> _WHAT NEEDS TO BE DONE_
Copy out all of the data that follows, exactly as it appears.

> _Saved data entries_
==================================================

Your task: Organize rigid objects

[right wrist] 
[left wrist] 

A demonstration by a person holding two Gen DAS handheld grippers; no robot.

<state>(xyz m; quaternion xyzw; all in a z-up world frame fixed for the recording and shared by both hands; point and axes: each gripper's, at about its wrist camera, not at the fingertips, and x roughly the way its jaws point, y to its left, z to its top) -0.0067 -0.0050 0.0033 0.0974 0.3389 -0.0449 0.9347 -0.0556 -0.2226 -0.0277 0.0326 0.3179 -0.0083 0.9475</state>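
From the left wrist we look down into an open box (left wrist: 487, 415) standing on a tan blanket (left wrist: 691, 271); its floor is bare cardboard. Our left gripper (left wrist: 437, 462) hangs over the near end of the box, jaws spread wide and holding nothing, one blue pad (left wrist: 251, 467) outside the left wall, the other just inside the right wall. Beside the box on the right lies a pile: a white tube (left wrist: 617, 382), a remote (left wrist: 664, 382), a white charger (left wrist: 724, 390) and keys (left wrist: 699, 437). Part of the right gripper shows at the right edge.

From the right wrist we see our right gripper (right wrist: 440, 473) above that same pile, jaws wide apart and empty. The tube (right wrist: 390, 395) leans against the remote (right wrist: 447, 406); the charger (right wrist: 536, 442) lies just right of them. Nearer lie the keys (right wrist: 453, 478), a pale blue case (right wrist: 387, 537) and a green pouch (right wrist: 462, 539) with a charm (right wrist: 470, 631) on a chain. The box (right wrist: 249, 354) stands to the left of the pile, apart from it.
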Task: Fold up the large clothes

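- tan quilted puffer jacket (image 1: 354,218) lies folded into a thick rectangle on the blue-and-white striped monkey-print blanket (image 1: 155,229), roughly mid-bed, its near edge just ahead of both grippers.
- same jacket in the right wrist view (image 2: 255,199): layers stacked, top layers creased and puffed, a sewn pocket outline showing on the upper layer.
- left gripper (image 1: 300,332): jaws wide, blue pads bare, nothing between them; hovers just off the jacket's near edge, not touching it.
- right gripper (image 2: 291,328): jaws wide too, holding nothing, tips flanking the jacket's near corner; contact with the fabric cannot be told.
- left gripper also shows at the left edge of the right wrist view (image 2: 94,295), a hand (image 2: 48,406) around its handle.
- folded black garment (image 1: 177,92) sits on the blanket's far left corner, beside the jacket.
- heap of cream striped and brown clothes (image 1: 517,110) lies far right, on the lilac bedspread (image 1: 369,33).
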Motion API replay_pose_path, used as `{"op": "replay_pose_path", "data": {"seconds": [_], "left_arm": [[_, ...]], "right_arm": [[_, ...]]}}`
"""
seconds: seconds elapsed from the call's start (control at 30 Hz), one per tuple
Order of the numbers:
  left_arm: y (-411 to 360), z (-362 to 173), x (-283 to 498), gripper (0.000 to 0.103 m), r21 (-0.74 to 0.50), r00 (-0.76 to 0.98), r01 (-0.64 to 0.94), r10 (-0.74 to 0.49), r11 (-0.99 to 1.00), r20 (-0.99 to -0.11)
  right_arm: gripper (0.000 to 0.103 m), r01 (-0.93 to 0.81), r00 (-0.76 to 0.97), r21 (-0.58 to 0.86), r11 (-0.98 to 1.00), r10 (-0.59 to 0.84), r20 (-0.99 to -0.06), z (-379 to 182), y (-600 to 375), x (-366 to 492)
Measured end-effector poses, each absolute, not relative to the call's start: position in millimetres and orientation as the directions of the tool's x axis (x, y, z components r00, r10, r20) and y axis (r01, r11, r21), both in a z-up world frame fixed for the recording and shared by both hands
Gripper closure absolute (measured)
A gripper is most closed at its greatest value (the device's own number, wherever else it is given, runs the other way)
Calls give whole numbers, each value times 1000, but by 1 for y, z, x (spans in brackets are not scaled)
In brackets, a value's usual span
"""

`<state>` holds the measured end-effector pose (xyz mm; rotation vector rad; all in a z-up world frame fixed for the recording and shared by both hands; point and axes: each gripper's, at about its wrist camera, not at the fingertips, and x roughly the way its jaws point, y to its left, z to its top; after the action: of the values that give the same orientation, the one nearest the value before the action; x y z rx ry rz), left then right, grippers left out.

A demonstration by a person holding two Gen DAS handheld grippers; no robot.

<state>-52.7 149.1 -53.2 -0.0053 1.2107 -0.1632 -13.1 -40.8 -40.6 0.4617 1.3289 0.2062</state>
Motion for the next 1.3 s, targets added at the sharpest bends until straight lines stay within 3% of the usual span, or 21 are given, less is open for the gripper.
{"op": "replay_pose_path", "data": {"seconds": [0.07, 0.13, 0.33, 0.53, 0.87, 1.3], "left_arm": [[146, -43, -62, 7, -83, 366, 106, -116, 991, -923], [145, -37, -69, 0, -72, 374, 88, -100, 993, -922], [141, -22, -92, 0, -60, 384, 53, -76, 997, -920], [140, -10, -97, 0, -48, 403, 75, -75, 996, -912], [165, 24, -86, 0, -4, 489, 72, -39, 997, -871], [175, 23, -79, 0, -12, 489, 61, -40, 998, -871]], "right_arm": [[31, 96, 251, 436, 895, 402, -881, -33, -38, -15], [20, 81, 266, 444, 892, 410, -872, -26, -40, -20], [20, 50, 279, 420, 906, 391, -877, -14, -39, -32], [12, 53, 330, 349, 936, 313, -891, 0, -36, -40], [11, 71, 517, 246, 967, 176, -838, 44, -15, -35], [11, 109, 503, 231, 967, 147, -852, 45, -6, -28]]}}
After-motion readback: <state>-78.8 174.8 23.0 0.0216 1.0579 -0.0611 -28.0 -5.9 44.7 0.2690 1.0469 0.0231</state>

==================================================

> _COMPLETED TASK_
Your task: Organize rigid objects

[right wrist] 
[left wrist] 

A demonstration by a person holding two Gen DAS handheld grippers; no robot.

<state>(xyz m; quaternion xyzw; all in a z-up world frame fixed for the recording and shared by both hands; point and axes: each gripper's, at about its wrist camera, not at the fingertips, and x roughly the way its jaws point, y to its left, z to its top) -0.0067 -0.0050 0.0033 0.0974 0.3389 -0.0449 0.9347 -0.0556 -0.2226 -0.0277 0.0326 0.3179 -0.0083 0.9475</state>
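From the left wrist we look down into an open box (left wrist: 487, 415) standing on a tan blanket (left wrist: 691, 271); its floor is bare cardboard. Our left gripper (left wrist: 437, 462) hangs over the near end of the box, jaws spread wide and holding nothing, one blue pad (left wrist: 251, 467) outside the left wall, the other just inside the right wall. Beside the box on the right lies a pile: a white tube (left wrist: 617, 382), a remote (left wrist: 664, 382), a white charger (left wrist: 724, 390) and keys (left wrist: 699, 437). Part of the right gripper shows at the right edge.

From the right wrist we see our right gripper (right wrist: 440, 473) above that same pile, jaws wide apart and empty. The tube (right wrist: 390, 395) leans against the remote (right wrist: 447, 406); the charger (right wrist: 536, 442) lies just right of them. Nearer lie the keys (right wrist: 453, 478), a pale blue case (right wrist: 387, 537) and a green pouch (right wrist: 462, 539) with a charm (right wrist: 470, 631) on a chain. The box (right wrist: 249, 354) stands to the left of the pile, apart from it.
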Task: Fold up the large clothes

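- tan quilted puffer jacket (image 1: 354,218) lies folded into a thick rectangle on the blue-and-white striped monkey-print blanket (image 1: 155,229), roughly mid-bed, its near edge just ahead of both grippers.
- same jacket in the right wrist view (image 2: 255,199): layers stacked, top layers creased and puffed, a sewn pocket outline showing on the upper layer.
- left gripper (image 1: 300,332): jaws wide, blue pads bare, nothing between them; hovers just off the jacket's near edge, not touching it.
- right gripper (image 2: 291,328): jaws wide too, holding nothing, tips flanking the jacket's near corner; contact with the fabric cannot be told.
- left gripper also shows at the left edge of the right wrist view (image 2: 94,295), a hand (image 2: 48,406) around its handle.
- folded black garment (image 1: 177,92) sits on the blanket's far left corner, beside the jacket.
- heap of cream striped and brown clothes (image 1: 517,110) lies far right, on the lilac bedspread (image 1: 369,33).
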Motion API replay_pose_path, used as `{"op": "replay_pose_path", "data": {"seconds": [_], "left_arm": [[_, ...]], "right_arm": [[_, ...]]}}`
"""
seconds: seconds elapsed from the call's start (control at 30 Hz), one per tuple
Order of the numbers:
  left_arm: y (-411 to 360), z (-362 to 173), x (-283 to 498), gripper (0.000 to 0.103 m), r21 (-0.74 to 0.50), r00 (-0.76 to 0.98), r01 (-0.64 to 0.94), r10 (-0.74 to 0.49), r11 (-0.99 to 1.00), r20 (-0.99 to -0.11)
  right_arm: gripper (0.000 to 0.103 m), r01 (-0.93 to 0.81), r00 (-0.76 to 0.97), r21 (-0.58 to 0.86), r11 (-0.98 to 1.00), r10 (-0.59 to 0.84), r20 (-0.99 to -0.06), z (-379 to 182), y (-600 to 375), x (-366 to 492)
Measured end-effector poses, each absolute, not relative to the call's start: position in millimetres and orientation as the directions of the tool's x axis (x, y, z components r00, r10, r20) and y axis (r01, r11, r21), both in a z-up world frame fixed for the recording and shared by both hands
Gripper closure absolute (measured)
A gripper is most closed at its greatest value (the device's own number, wherever else it is given, runs the other way)
Calls give whole numbers, each value times 1000, but by 1 for y, z, x (spans in brackets are not scaled)
In brackets, a value's usual span
"""

`<state>` holds the measured end-effector pose (xyz mm; rotation vector rad; all in a z-up world frame fixed for the recording and shared by both hands; point and axes: each gripper's, at about its wrist camera, not at the fingertips, and x roughly the way its jaws point, y to its left, z to its top; after the action: of the values that give the same orientation, the one nearest the value before the action; x y z rx ry rz), left then right, grippers left out.

A demonstration by a person holding two Gen DAS handheld grippers; no robot.

<state>-52.7 149.1 -53.2 -0.0053 1.2107 -0.1632 -13.1 -40.8 -40.6 0.4617 1.3289 0.2062</state>
Motion for the next 1.3 s, targets added at the sharpest bends until straight lines stay within 3% of the usual span, or 21 are given, less is open for the gripper.
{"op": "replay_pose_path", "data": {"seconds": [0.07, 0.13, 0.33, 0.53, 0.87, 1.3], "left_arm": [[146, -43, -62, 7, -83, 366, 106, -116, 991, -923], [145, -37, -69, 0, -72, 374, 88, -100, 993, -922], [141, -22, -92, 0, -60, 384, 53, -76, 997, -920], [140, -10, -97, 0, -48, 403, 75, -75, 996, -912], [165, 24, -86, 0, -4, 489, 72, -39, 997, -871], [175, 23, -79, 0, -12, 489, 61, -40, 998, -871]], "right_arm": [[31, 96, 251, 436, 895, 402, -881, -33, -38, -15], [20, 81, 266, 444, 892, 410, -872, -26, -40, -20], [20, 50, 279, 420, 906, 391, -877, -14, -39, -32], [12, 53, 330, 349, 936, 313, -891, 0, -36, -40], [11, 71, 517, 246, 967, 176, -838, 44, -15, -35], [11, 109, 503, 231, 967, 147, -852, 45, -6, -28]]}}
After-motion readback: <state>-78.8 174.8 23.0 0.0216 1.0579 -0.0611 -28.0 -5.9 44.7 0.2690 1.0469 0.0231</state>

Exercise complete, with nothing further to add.